I'm using python 2.7 and try to archive a directory: the object is to: archive the whole folder's content subject: C:\User\blah\blah\parentfolder

structure:C...parentfolder\ 1.docx
                            2.xlxs
                            4.pdf
                            subfolder\5.pdf
                                      6.txt

Now I know that shutil.make_archive() can zip me the folder, but it turned out to be like this

C:\\User\\blah\\blah\\zipfile_name\\parentfolder\ 1.docx
                                                  2.xlxs
                                                  4.pdf
                                                  subfolder\5.pdf
                                                            6.txt

but I want a to skip the parentfolder layer in the zipfile_name folder, that is:(This is where the problem is different, I did learn shutil.make_archive from that question, but as I open the shutil module, I found out that make_archive has four intakes. I didn't know what makes them different and used the four input one, that's where I had my question. The previous one didn't not point out why it used just three inputs, and the other answers were using very complicated self-defined functions or so. The answer I chose in this problem compared and explained the difference, which I really appreciate. As a non-computer science majored, I think this kind of details help a lot of people.) 
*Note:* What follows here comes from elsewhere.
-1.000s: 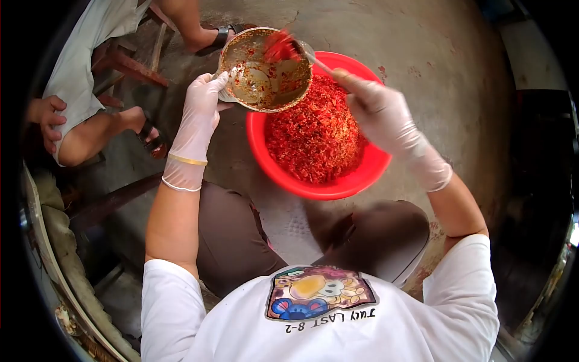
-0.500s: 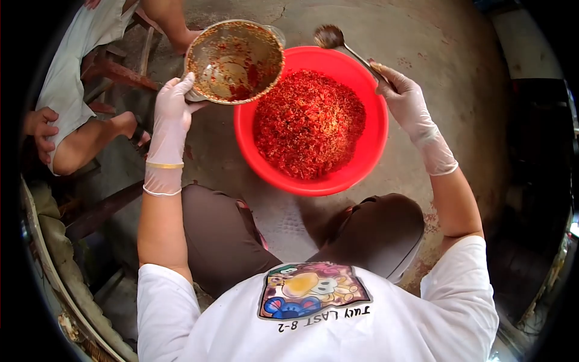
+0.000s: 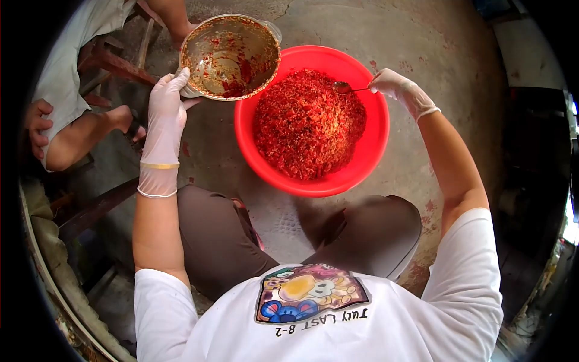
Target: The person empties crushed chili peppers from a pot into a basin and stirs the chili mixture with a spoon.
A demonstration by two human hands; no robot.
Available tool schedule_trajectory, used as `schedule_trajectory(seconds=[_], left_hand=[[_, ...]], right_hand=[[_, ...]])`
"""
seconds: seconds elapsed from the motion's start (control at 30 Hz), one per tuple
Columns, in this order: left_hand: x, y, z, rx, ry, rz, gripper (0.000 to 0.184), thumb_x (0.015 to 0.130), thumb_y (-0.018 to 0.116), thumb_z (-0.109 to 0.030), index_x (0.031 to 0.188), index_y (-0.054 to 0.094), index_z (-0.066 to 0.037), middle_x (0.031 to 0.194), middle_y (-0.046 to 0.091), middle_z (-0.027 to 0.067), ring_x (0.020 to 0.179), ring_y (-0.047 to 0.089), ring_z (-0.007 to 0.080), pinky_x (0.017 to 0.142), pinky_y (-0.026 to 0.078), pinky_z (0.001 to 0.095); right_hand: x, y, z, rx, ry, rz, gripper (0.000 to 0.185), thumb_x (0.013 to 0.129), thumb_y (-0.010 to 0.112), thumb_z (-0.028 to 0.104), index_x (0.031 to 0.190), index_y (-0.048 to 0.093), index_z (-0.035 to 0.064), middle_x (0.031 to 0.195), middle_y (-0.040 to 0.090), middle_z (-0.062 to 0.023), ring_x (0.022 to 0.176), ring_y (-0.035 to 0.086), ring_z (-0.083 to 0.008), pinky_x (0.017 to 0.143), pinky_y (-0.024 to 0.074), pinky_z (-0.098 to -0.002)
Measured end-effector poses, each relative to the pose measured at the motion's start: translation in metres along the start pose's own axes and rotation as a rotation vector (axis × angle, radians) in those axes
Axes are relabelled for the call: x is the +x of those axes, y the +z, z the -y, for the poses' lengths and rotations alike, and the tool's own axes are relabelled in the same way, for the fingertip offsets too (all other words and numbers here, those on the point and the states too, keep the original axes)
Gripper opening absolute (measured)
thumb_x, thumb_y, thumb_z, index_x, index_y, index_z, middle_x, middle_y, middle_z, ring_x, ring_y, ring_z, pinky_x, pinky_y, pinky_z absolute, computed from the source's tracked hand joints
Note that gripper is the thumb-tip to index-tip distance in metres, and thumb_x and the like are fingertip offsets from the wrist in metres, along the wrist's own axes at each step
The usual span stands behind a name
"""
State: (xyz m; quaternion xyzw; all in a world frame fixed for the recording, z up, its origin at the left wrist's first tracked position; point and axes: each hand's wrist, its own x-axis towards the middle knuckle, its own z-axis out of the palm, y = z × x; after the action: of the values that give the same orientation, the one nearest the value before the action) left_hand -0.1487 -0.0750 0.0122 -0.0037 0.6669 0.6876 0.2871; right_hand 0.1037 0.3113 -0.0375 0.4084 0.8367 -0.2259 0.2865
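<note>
My gloved left hand (image 3: pixel 170 99) grips the near-left handle of a metal pot (image 3: pixel 229 57), which is tilted so that its inside shows, smeared with red and yellow bits. The pot's right edge overlaps the rim of a red basin (image 3: pixel 373 148). In the basin lies a heap of chopped red mixture (image 3: pixel 307 130). My gloved right hand (image 3: pixel 395 84) is closed on the handle of a spoon (image 3: pixel 342 87) at the basin's upper right. The spoon's dark bowl is over the heap's upper right edge.
At the upper left sits another person, with a hand (image 3: pixel 39 123) on one knee and a sandalled foot on the floor. Wooden stool legs (image 3: pixel 114 63) stand beside that person. My knees are just below the basin. A dark object (image 3: pixel 537 181) stands at the right.
The pot has moved left from over the basin and tipped more toward me. My right hand swung out to the right, then the spoon came down from beyond the rim to the heap.
</note>
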Motion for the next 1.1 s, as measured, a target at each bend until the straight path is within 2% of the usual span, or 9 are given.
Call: schedule_trajectory(seconds=[0.2,0.3,0.33,0.47,0.57,0.7,0.8,0.9,1.1], left_hand=[[0.004,0.001,0.001,0.012,-0.012,-0.006,0.014,0.095,0.055,-0.018,0.1,0.054,-0.005,0.101,0.061,0.0096,0.095,0.061,0.022,0.086,0.05,0.0513],[0.005,-0.001,0.001,0.013,-0.003,-0.001,0.012,0.094,0.055,-0.018,0.097,0.054,-0.006,0.099,0.062,0.009,0.093,0.061,0.0208,0.084,0.051,0.0497],[0.006,-0.002,0.002,0.013,0.0,-0.001,0.012,0.094,0.055,-0.018,0.096,0.055,-0.006,0.098,0.062,0.0086,0.092,0.062,0.0204,0.084,0.052,0.0492],[0.009,-0.004,0.003,0.012,0.006,0.001,0.011,0.094,0.056,-0.017,0.092,0.055,-0.006,0.093,0.063,0.007,0.086,0.062,0.0189,0.081,0.053,0.0475],[0.008,-0.003,0.002,0.011,0.0,-0.017,0.01,0.094,0.056,-0.016,0.091,0.055,-0.007,0.09,0.063,0.0064,0.085,0.063,0.0184,0.081,0.053,0.0471],[0.012,-0.005,0.007,-0.015,0.027,-0.003,0.016,0.091,0.06,-0.018,0.099,0.058,-0.004,0.09,0.065,0.0065,0.079,0.064,0.0158,0.072,0.053,0.0372],[0.011,-0.005,0.006,-0.002,0.016,0.009,0.015,0.092,0.059,-0.017,0.099,0.057,-0.004,0.091,0.064,0.0066,0.081,0.063,0.0161,0.074,0.054,0.039],[0.01,-0.003,0.002,0.021,-0.004,0.023,0.011,0.094,0.055,-0.016,0.097,0.055,-0.005,0.093,0.062,0.0068,0.086,0.062,0.0169,0.08,0.053,0.0445],[0.014,-0.005,0.008,-0.011,0.019,0.007,0.019,0.091,0.06,-0.017,0.103,0.059,-0.003,0.092,0.066,0.0066,0.079,0.065,0.0158,0.069,0.055,0.0359]], right_hand=[[0.021,-0.018,0.011,0.047,0.087,0.143,0.038,0.076,0.064,0.02,0.109,0.054,0.0049,0.078,0.047,-0.006,0.058,0.037,-0.0151,0.048,0.0297,-0.0325],[0.04,-0.025,0.019,-0.076,0.17,0.202,0.056,0.076,0.062,0.024,0.125,0.054,-0.0019,0.127,0.055,-0.022,0.108,0.056,-0.0311,0.089,0.044,-0.0408],[0.042,-0.025,0.02,-0.055,0.133,0.177,0.039,0.075,0.062,0.023,0.104,0.061,-0.0029,0.101,0.062,-0.0163,0.085,0.056,-0.0271,0.074,0.0435,-0.0421],[0.042,-0.038,0.051,-0.168,0.15,0.265,0.025,0.073,0.062,0.02,0.066,0.043,0.0051,0.062,0.039,-0.0045,0.058,0.033,-0.0204,0.055,0.0264,-0.0379],[0.055,-0.034,0.065,-0.184,0.164,0.33,0.033,0.077,0.058,0.019,0.068,0.026,0.0152,0.059,0.013,0.0032,0.051,0.012,-0.0146,0.052,0.0089,-0.0328],[0.053,-0.038,0.084,-0.222,0.154,0.323,0.037,0.077,0.058,0.019,0.071,0.022,0.0153,0.062,0.011,0.0023,0.055,0.009,-0.0145,0.054,0.0073,-0.0332],[0.06,-0.038,0.09,-0.261,0.113,0.264,0.021,0.077,0.06,0.021,0.069,0.043,0.0098,0.054,0.032,-0.0012,0.048,0.028,-0.0172,0.047,0.0215,-0.0377],[0.047,-0.039,0.1,-0.255,0.072,0.185,0.034,0.075,0.061,0.019,0.1,0.061,-0.0038,0.092,0.062,-0.0152,0.081,0.056,-0.0287,0.072,0.0446,-0.0422],[0.05,-0.037,0.103,-0.244,0.001,0.152,0.049,0.076,0.064,0.026,0.112,0.06,-0.007,0.101,0.064,-0.0243,0.086,0.062,-0.0352,0.073,0.0495,-0.046]])
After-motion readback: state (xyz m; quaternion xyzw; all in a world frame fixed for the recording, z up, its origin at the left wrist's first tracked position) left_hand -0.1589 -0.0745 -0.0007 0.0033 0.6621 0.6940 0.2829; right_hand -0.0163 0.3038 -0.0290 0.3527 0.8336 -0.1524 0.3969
C:\\User\\blah\\blah\\zipfile_name\\ 1.docx
                                     2.xlxs
                                     4.pdf
                                     subfolder\5.pdf
                                               6.txt

if I use os.path.walk and so on to write every file to zipfile_name, it seems it will be super complicated, as I will need to first 1.list everything in the folder--while:1 file?--write into zip folder while:0 directory?--make_directory , and list all items, and while loop again this process( do until no directory exists in the last directory)

Plus I don't know how to make a directory in a .zip folder. So all this just seems complicated.

So is there a way to change a folder into an archive folder while keeping the folder structure?

Upvotes: 2

Views: 3011

Answers (1)

David K
David K

Reputation: 3132

It's just a matter of how you pass the information about the parentfolder folder in the parameters of make_archive.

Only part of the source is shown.